(INFORMATION PROVIDED)

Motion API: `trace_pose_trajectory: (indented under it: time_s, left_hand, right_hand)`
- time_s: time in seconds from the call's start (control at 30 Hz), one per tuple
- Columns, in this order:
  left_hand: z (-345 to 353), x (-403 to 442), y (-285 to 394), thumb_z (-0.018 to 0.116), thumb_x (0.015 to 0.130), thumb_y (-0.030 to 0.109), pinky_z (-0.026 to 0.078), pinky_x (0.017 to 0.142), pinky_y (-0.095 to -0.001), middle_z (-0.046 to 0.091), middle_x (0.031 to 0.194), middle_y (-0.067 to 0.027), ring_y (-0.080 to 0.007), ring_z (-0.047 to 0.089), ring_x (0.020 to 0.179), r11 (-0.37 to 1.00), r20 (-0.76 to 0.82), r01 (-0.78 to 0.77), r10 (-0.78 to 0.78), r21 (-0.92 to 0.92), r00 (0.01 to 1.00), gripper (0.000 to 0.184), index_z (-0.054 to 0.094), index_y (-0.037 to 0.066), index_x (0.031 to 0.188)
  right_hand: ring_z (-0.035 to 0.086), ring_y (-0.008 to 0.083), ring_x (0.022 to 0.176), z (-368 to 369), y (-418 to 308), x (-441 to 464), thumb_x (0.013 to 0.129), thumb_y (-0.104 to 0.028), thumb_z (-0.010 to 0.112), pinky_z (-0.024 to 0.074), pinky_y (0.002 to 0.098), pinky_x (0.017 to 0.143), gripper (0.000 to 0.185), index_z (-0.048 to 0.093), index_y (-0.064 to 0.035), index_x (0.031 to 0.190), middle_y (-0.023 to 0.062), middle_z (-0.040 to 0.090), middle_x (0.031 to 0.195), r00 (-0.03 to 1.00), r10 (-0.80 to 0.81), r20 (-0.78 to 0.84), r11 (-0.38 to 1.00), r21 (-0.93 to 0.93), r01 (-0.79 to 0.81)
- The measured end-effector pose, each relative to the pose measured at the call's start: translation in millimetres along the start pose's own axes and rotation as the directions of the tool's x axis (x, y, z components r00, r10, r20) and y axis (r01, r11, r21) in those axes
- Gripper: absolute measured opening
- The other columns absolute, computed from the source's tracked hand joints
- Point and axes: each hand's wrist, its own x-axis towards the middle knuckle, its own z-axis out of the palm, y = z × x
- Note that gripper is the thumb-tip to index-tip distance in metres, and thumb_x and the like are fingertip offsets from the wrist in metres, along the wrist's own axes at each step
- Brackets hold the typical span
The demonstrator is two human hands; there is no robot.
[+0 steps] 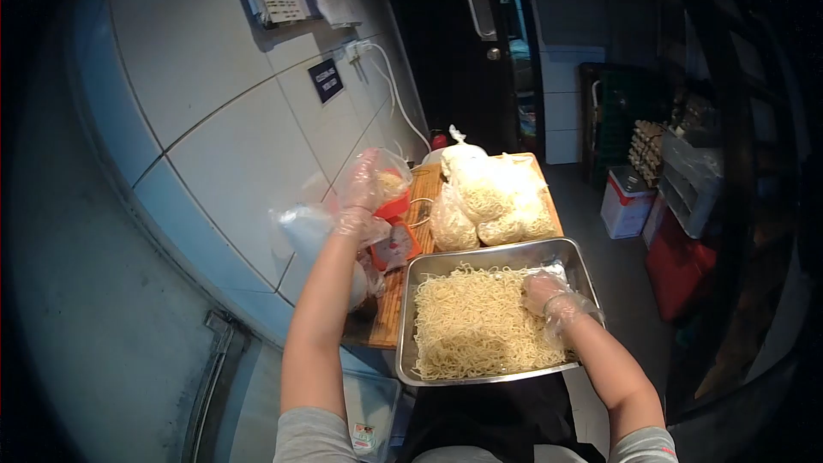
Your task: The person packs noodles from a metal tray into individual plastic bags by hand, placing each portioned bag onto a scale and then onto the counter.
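Note:
A steel tray (576,259) in front of me holds a thick layer of yellow noodles (480,321). My right hand (547,296), in a clear plastic glove, is down at the tray's right side with its fingers curled into the noodles; the fingertips are hidden. At the left, my gloved left hand (363,184) is closed on a clear plastic bag (394,163) with a small amount of noodles inside. Under that bag is an orange kitchen scale (394,244) with a round dial.
Several filled bags of noodles (484,197) are piled on the wooden table (390,309) behind the tray. Clear plastic bags (304,227) are by the tiled wall. A white cable (394,90) hangs from a socket. Right of the table stand a white-and-red container (626,201) and egg trays (645,153).

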Motion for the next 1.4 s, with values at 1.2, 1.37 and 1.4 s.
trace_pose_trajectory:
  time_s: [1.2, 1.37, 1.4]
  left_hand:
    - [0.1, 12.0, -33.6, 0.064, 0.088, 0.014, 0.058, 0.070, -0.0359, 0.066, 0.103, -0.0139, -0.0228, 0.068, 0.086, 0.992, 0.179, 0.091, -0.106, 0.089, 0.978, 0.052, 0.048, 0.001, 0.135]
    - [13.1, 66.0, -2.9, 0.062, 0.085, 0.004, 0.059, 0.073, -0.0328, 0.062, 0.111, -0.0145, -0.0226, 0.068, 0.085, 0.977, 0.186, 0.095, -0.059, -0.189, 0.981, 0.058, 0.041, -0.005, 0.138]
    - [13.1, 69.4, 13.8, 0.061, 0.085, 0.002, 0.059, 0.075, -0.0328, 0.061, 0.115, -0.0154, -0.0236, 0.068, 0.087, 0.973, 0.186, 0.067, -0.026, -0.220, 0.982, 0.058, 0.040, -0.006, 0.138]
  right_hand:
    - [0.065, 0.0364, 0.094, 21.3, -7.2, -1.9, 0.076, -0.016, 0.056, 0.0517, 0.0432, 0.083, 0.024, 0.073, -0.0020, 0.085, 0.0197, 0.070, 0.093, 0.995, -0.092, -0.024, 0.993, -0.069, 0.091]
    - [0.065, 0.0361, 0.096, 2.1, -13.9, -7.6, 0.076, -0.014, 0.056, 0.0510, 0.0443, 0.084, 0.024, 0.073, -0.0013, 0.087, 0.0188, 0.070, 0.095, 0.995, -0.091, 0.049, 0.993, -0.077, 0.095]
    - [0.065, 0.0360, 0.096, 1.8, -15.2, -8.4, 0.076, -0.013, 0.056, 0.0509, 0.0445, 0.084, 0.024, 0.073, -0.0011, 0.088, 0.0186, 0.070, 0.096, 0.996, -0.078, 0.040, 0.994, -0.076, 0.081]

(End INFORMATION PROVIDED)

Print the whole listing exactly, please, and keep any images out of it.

Motion API: `trace_pose_trajectory: (indented under it: time_s, left_hand, right_hand)`
- time_s: time in seconds from the call's start (control at 30 Hz), one per tuple
- Columns, in this order:
  left_hand: z (-345 to 353), x (-403 to 442), y (-285 to 394), thumb_z (-0.018 to 0.116), thumb_x (0.015 to 0.130), thumb_y (-0.030 to 0.109), pinky_z (-0.026 to 0.078), pinky_x (0.017 to 0.142), pinky_y (-0.095 to -0.001), middle_z (-0.046 to 0.091), middle_x (0.031 to 0.194), middle_y (-0.067 to 0.027), ring_y (-0.080 to 0.007), ring_z (-0.047 to 0.089), ring_x (0.020 to 0.179), r11 (-0.37 to 1.00), r20 (-0.76 to 0.82), r01 (-0.78 to 0.77), r10 (-0.78 to 0.78), r21 (-0.92 to 0.92), r00 (0.01 to 1.00), gripper (0.000 to 0.184), index_z (-0.054 to 0.094), index_y (-0.037 to 0.066), index_x (0.031 to 0.188)
  right_hand: ring_z (-0.035 to 0.086), ring_y (-0.008 to 0.083), ring_x (0.022 to 0.176), z (-368 to 369), y (-418 to 308), x (-441 to 464), thumb_x (0.013 to 0.129), thumb_y (-0.104 to 0.028), thumb_z (-0.010 to 0.112), pinky_z (-0.024 to 0.074), pinky_y (0.002 to 0.098), pinky_x (0.017 to 0.143), gripper (0.000 to 0.185), index_z (-0.048 to 0.093), index_y (-0.064 to 0.035), index_x (0.031 to 0.190), middle_y (-0.023 to 0.062), middle_z (-0.040 to 0.090), middle_x (0.031 to 0.195), r00 (-0.03 to 1.00), r10 (-0.80 to 0.81), r20 (-0.78 to 0.84), r11 (-0.38 to 1.00), r21 (-0.93 to 0.93), r01 (-0.79 to 0.81)
- The measured end-effector pose, each relative to the pose measured at the call's start: translation in millimetres along the start pose's own axes and rotation as the directions of the tool's x axis (x, y, z components r00, r10, r20) and y axis (r01, r11, r21) in those axes
- Gripper: absolute measured opening
- The other columns absolute, computed from the source's tracked hand joints
- Point and axes: each hand's wrist, its own x-axis towards the middle knuckle, its own z-axis out of the palm, y = z × x
- Note that gripper is the thumb-tip to index-tip distance in metres, and thumb_x and the like are fingertip offsets from the wrist in metres, along the wrist's own axes at each step
- Brackets hold the typical span
The demonstrator is two human hands; there is no robot.
[+0 steps] 
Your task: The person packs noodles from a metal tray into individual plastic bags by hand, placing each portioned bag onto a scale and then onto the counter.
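Note:
A steel tray (576,259) in front of me holds a thick layer of yellow noodles (480,321). My right hand (547,296), in a clear plastic glove, is down at the tray's right side with its fingers curled into the noodles; the fingertips are hidden. At the left, my gloved left hand (363,184) is closed on a clear plastic bag (394,163) with a small amount of noodles inside. Under that bag is an orange kitchen scale (394,244) with a round dial.
Several filled bags of noodles (484,197) are piled on the wooden table (390,309) behind the tray. Clear plastic bags (304,227) are by the tiled wall. A white cable (394,90) hangs from a socket. Right of the table stand a white-and-red container (626,201) and egg trays (645,153).
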
Motion for the next 1.4 s, with values at 1.2, 1.37 and 1.4 s.
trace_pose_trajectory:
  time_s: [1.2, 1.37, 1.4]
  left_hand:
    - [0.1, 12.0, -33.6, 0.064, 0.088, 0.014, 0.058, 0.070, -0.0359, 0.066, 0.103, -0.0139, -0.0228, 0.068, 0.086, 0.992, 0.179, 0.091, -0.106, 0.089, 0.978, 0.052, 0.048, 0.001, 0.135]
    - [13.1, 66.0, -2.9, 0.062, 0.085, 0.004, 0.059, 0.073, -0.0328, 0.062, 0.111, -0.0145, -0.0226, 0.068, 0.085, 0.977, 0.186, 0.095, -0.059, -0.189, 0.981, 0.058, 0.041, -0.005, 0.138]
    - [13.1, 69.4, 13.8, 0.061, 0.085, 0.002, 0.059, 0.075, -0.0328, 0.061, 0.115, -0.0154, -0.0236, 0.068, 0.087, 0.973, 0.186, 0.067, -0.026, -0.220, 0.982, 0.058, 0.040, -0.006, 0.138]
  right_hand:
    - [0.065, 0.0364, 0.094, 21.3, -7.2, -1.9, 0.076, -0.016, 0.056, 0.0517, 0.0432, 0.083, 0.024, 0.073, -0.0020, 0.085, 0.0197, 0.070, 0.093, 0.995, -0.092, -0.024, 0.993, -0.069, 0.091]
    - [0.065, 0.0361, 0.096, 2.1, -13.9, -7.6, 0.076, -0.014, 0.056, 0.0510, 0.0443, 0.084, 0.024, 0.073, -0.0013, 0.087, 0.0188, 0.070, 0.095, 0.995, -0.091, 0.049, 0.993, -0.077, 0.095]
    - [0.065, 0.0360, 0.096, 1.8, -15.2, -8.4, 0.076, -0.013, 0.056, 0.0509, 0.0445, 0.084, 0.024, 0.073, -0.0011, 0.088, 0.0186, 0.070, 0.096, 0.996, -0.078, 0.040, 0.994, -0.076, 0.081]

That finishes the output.